Back in 2016, we began a series of posts about a tattoo artist suing Take-Two Software over the faithful depiction of tattoos on several NBA players’ bodies. The whole thing was fairly insane, with Solid Oak Sketches appearing to claim that because players had its tattoos on their bodies, those players no longer had the full control and ability to profit off of their own likenesses in video games. While the court in that case allowed that case to go to trial, the court also ruled in favor of Take-Two in summary judgement, ruling that fair use of course protected such depictions as a matter of art and speech with minimal copying as part of the game. What made the lawsuit particularly cringe-worthy was the implications of its argument. As I said at the time:

Put another way, it could be said that by branding the player with Solid Oak’s designs, the company seems to think it can control the players’ ability to profit off of their own likenesses. That this draws the mind to very uncomfortable historical parallels apparently was of no issue to Solid Oak.

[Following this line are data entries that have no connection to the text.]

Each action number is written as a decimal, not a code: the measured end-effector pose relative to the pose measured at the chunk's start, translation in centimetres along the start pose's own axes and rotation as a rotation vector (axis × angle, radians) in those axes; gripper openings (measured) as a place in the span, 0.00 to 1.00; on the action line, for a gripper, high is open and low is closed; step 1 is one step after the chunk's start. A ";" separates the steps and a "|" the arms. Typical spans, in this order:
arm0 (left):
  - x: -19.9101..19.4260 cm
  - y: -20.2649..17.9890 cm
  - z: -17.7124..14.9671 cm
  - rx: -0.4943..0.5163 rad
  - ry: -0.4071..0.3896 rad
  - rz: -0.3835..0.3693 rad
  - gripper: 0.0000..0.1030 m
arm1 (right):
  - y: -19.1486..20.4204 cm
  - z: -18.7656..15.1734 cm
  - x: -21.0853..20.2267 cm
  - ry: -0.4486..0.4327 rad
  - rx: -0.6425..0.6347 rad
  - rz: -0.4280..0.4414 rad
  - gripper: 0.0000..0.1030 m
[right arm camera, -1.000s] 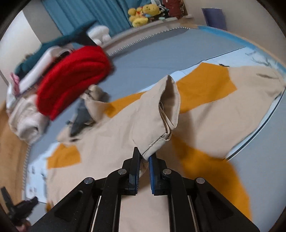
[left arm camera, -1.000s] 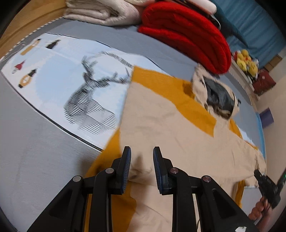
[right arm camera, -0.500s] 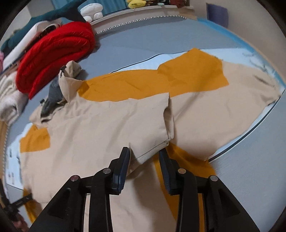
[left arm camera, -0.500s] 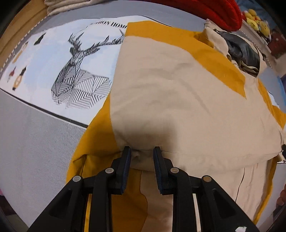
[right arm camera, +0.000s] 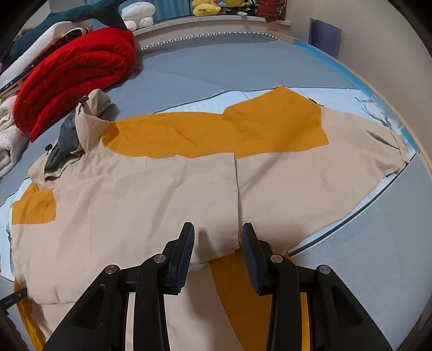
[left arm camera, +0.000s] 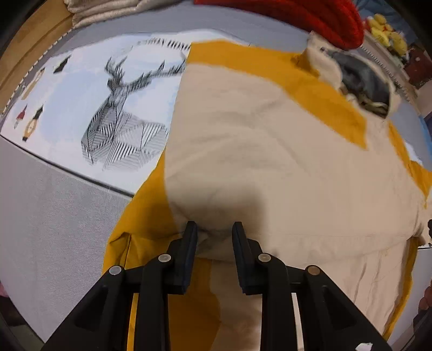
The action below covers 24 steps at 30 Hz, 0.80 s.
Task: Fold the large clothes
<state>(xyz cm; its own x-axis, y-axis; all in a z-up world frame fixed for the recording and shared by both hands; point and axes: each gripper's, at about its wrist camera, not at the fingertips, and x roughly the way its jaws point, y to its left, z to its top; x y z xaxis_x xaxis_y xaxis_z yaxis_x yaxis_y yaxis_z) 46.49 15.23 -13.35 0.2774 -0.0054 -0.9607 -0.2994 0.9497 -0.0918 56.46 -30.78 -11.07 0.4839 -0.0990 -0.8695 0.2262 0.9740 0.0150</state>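
Observation:
A large beige and mustard jacket (left arm camera: 270, 162) lies spread over the bed, its grey-lined hood (left arm camera: 359, 78) at the far end. My left gripper (left arm camera: 214, 232) points steeply down and is shut on a bunched fold of beige cloth at the near hem. In the right wrist view the same jacket (right arm camera: 135, 194) shows a folded-over beige panel lying flat. The panel's corner rests between the parted fingers of my right gripper (right arm camera: 217, 235). That gripper is open and its pads do not press the cloth. The hood (right arm camera: 70, 135) sits at the left there.
A rolled red blanket (right arm camera: 75, 73) and a pile of pale bedding (right arm camera: 8, 129) lie behind the hood. A deer-print sheet (left arm camera: 121, 121) lies under the jacket on the grey bed (right arm camera: 216, 59). Plush toys (right arm camera: 216, 6) line the far ledge. A person's hand (left arm camera: 425, 299) shows at the right edge.
My right gripper has opened and let go of the raised beige panel, which now lies flat on the jacket. My left gripper has come down with its fold of cloth.

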 end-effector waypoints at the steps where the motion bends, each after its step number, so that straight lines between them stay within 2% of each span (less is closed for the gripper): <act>1: -0.4 -0.6 0.1 0.007 -0.017 -0.012 0.23 | 0.1 0.1 -0.2 -0.013 -0.001 0.019 0.37; 3: -1.3 -1.5 0.3 0.034 -0.046 -0.035 0.25 | 0.3 0.1 -0.2 -0.024 -0.005 0.076 0.37; 4: -1.2 -1.9 0.2 0.042 -0.046 -0.046 0.26 | 0.2 0.1 0.3 -0.008 0.007 0.138 0.37; 6: -0.4 -2.4 -0.2 0.040 -0.008 -0.054 0.28 | -0.2 -0.4 2.5 0.085 0.051 0.215 0.37; 7: 0.4 -2.3 -0.4 0.036 0.029 -0.047 0.28 | -0.4 -0.9 4.1 0.152 0.054 0.212 0.37; 9: 1.4 -2.4 -0.8 0.041 0.069 0.005 0.28 | -0.7 -1.6 5.5 0.199 0.051 0.197 0.37; 11: 0.9 -3.2 -1.0 0.067 0.036 0.040 0.28 | -0.9 -1.6 5.1 0.187 0.068 0.210 0.37; 12: 0.2 -3.9 -1.0 0.083 0.012 0.034 0.28 | -0.9 -1.4 4.6 0.176 0.063 0.209 0.37; 17: -3.0 -7.1 -1.4 0.174 -0.091 0.035 0.28 | -1.9 0.3 1.2 0.040 0.043 0.178 0.37; 20: -3.5 -7.5 -1.9 0.185 -0.102 0.012 0.28 | -3.2 1.2 -0.4 -0.020 0.030 0.149 0.37; 24: -3.6 -8.2 -2.5 0.202 -0.098 0.005 0.28 | -5.2 1.9 -1.5 -0.044 0.043 0.136 0.37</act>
<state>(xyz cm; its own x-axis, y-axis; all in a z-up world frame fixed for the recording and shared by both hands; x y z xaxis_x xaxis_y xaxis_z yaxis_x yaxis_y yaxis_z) 45.70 6.67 -9.79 0.3665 0.0206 -0.9302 -0.1143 0.9932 -0.0230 56.19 -36.12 -8.90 0.5490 0.0236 -0.8355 0.1913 0.9695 0.1531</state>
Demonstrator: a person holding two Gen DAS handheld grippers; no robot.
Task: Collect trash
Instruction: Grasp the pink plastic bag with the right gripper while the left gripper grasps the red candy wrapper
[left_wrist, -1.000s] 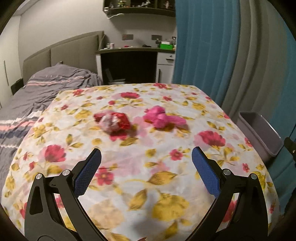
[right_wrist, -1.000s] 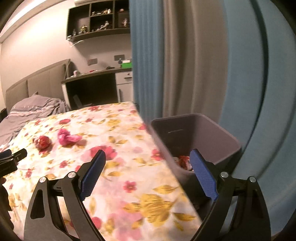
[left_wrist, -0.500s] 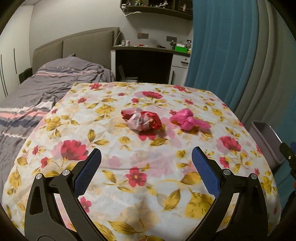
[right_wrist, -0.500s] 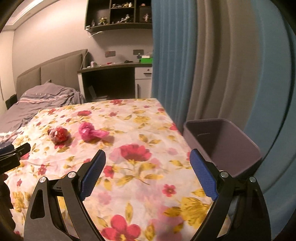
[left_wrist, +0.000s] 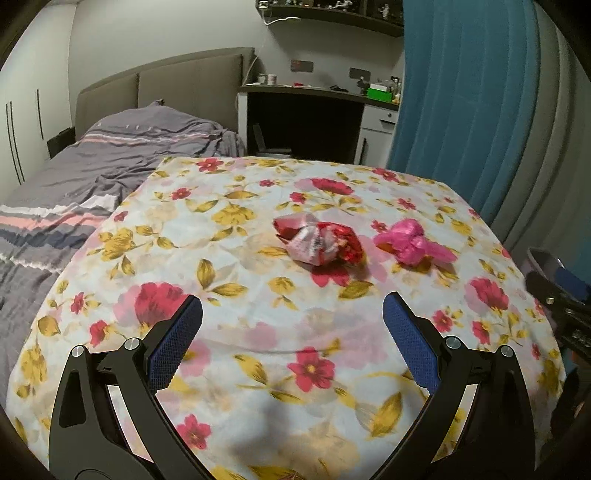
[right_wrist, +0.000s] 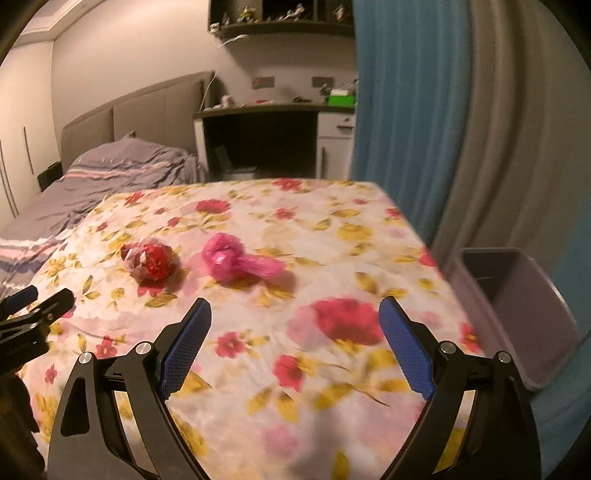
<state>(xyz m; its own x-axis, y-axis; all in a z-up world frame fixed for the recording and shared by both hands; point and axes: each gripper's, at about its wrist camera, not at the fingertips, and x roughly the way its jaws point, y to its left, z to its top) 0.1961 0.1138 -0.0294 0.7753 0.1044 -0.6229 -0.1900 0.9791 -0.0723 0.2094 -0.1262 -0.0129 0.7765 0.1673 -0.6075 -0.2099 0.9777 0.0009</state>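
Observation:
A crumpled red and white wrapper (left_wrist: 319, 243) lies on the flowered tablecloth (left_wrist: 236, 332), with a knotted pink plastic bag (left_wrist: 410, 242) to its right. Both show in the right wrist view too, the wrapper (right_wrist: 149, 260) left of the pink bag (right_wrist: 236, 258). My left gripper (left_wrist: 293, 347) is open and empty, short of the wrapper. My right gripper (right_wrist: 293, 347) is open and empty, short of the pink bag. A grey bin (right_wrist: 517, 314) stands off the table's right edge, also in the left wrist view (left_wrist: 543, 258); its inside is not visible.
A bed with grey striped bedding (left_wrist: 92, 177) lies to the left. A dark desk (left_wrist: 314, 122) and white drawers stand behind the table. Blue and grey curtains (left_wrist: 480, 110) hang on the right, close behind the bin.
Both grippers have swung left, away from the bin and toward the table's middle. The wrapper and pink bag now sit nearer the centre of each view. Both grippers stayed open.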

That case should have sent a clear message to tattoo artists nationwide that such depictions didn’t constitute copyright infringement. Instead, Take-Two again finds itself in a different court hearing what is essentially exactly the same case, but this time substituting a WWE wrestler for NBA players. Catherine Alexander was Randy Orton’s tattoo artist and came to learn that Orton’s appearance in a WWE video game included depictions of those tattoos. In addition, the WWE is selling arm sleeves depicting Orton’s tattoos. This time, the court failed to get the suit against Take-Two tossed in the summary judgement phase.

On Saturday, an Illinois federal judge handed her partial summary judgment by determining that WWE and Take-Two Interactive Software, the publisher of the WWE 2K series of video games, had indeed copied her work. Now the question for a jury is whether that rises to copyright infringement. The judge denies the defendants’ own motion for summary judgment by deciding that certain questions are triable ones. Those include whether Alexander impliedly licensed Orton to disseminate and display the six tattoos she inked for him.

Take-Two may have a problem here. In the NBA2K case, the court relied on the game’s use of players’ tattoos being de minimis, thereby not causing harm to the copyright holding tattoo artist. In the Seventh Circuit, where this case is being conducted, de minimis use isn’t a factor by precedent.

U.S. District Court Judge Staci Yandle’s decision setting up the first copyright trial ever to focus on the unauthorized reproduction of tattoos will likely surprise those who figured the issue to be largely resolved.

“Whether the Seventh Circuit recognizes this defense to copyright infringement claims is an open question,” writes Yandle, adding that she doubts the defense is viable generally and in this particular situation. “The defense has been successfully invoked to allow copying of a small and usually insignificant portion of the copyrighted works, not the wholesale copying of works in their entirety as occurred here.”

Which is odd, because that isn’t how the de minimis exemption is applied in the NBA2K case. It isn’t how much of the copyrighted work you use, it’s how much that use factors into the overall protected work in which it appears. In the NBA2K case, for instance, the court noted that while the entire tattoos of players were reproduced, those images barely factored into the overall work and weren’t generally the focus of the player.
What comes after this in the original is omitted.